ENGINEERING COLLOQUIUM

Monday, November 13, 2006 / 3:30 PM, Building 3 Auditorium

Paul Spudis

"Robotic Exploration of the Moon: Preparing the Way for Human Return"

ABSTRACT -- The Vision for Space Exploration calls for a human return to the Moon sometime in the next decade. The Moon allows us to extend human reach beyond low earth orbit and use its material and energy resources to create new spacefaring capability. To prepare the way for this return, we will send several robotic missions to collect strategic knowledge, emplace assets for later use, and create infrastructure on and around the Moon.

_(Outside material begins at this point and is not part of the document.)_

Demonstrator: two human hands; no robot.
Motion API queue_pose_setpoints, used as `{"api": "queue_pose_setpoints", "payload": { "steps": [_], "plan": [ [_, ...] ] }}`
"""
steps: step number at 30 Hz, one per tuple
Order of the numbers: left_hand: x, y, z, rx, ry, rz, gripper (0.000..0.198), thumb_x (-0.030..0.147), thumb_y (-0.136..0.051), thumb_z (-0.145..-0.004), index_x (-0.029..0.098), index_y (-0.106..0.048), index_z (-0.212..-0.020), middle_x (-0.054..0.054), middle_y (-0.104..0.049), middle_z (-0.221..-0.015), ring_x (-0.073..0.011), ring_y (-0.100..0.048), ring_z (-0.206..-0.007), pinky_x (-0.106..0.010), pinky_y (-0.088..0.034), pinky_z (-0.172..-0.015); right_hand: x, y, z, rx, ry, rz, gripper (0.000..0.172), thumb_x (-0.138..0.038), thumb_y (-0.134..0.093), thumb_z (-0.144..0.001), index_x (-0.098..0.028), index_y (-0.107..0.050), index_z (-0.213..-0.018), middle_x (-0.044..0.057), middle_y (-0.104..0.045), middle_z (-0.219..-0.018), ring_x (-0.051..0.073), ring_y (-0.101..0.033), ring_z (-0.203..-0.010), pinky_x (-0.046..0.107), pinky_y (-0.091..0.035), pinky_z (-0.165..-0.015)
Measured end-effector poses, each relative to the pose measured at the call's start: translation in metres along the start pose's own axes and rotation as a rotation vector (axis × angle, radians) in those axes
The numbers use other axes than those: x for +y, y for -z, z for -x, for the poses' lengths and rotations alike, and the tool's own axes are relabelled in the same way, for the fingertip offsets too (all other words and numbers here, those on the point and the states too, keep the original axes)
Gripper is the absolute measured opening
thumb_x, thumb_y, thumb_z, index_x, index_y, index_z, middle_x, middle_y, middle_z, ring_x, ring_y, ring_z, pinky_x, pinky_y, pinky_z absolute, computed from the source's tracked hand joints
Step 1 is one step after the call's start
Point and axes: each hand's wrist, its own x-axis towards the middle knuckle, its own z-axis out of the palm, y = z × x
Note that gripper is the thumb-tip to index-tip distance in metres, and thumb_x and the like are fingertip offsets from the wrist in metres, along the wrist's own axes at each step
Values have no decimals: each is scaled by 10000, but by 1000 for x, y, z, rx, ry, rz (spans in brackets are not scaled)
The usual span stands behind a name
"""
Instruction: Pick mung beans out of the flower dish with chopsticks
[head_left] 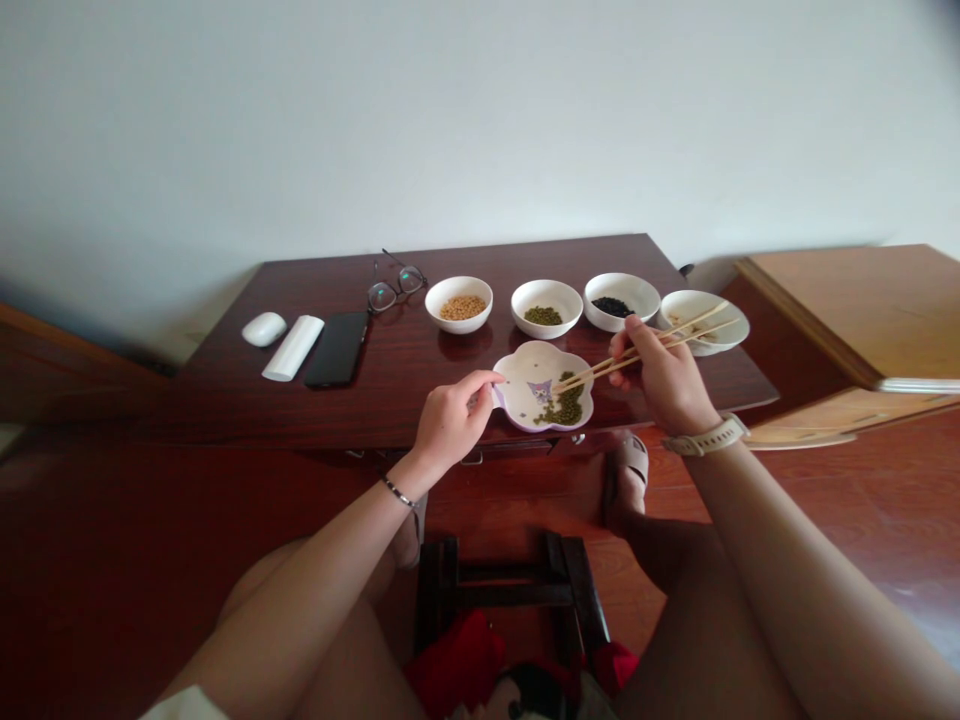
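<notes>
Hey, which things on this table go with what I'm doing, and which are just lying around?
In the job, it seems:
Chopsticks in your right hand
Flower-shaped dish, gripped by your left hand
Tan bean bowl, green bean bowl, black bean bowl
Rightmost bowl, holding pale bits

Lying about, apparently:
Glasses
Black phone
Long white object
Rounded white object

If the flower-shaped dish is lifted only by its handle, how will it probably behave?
The flower-shaped dish would likely stay stiff: its scalloped shape looks moulded. It may tip rightward, since the green beans lie opposite the handle.
</notes>
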Motion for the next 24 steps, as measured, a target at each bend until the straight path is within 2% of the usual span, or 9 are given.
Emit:
{"api": "queue_pose_setpoints", "payload": {
  "steps": [6,11,18,21,24],
  "plan": [
    [3,6,0,1,-8,-2,294,249,-517,-1098,248,-789,-1210,-37,-857,-1157,-206,-817,-928,-291,-582,-827,-4,-2,-4,64,38,-83,596,-762,-625,-978,-212,-714,-764,43,-669,-663,133,-608,-500,251,-464,-414],
    [2,16,5,-1,-11,-6,295,232,-517,-1092,255,-783,-1219,-24,-854,-1168,-204,-815,-927,-296,-580,-815,-6,3,-15,149,110,-238,522,-720,-659,-973,-238,-669,-774,25,-667,-730,128,-559,-514,280,-485,-444],
    [-8,21,9,-13,-9,-25,289,235,-521,-1097,257,-783,-1217,-33,-851,-1192,-219,-824,-970,-301,-587,-842,-1,-1,-19,120,116,-265,526,-733,-719,-923,-250,-609,-747,10,-623,-739,150,-592,-598,287,-551,-536],
    [-11,23,9,-12,-12,-31,291,223,-526,-1091,260,-784,-1220,-34,-854,-1187,-219,-827,-966,-302,-593,-847,-7,0,-18,199,235,-293,554,-690,-667,-978,-246,-562,-663,3,-552,-692,161,-616,-646,309,-578,-633],
    [-13,26,9,-4,-13,-38,291,217,-532,-1086,262,-789,-1215,-32,-858,-1167,-211,-828,-926,-294,-594,-815,-23,1,-14,344,475,-274,547,-593,-613,-1037,-248,-546,-618,12,-512,-698,179,-643,-718,342,-589,-744]
  ]
}}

These robotic missions will consist of both orbiter and landers; the program architecture is currently under construction. Particular attention will be focused on the poles of the Moon, which contain volatile substances of great value and an energy-rich, thermally benign environment in near-permanent sunlight on selected peaks near the poles. Robotic missions should continue after the arrival of humans; on the Moon, we will learn the optimum use and mix of people and machines to explore and utilize planetary surfaces.

SPEAKER -- Paul D. Spudis is Principal Professional Staff at the Johns Hopkins University Applied Physics Laboratory. He received his education at Arizona State University (B.S., 1976; Ph. D., 1982) and at Brown University (Sc.M., 1977). He was Deputy Leader of the Science Team for the Department of Defense Clementine mission to the Moon in 1994 and is the Principal Investigator of an imaging radar experiment on the Indian Chandrayaan-1 mission, to be launched to the Moon in 2008. In 2004, he was a member of the President's Commission on the Implementation of U. S. Space Exploration Policy and was presented with the NASA Distinguished Public Service Medal for that work. He is the recipient of the 2006 Von Karman Lectureship in Astronautics, awarded by the American Institute for Aeronautics and Astronautics. He is the author or co-author of over 150 scientific papers and four books, including The Once and Future Moon, a book for the general public in the Smithsonian Library of the Solar System series, and (with Ben Bussey) The Clementine Atlas of the Moon, published in 2004 by Cambridge University Press.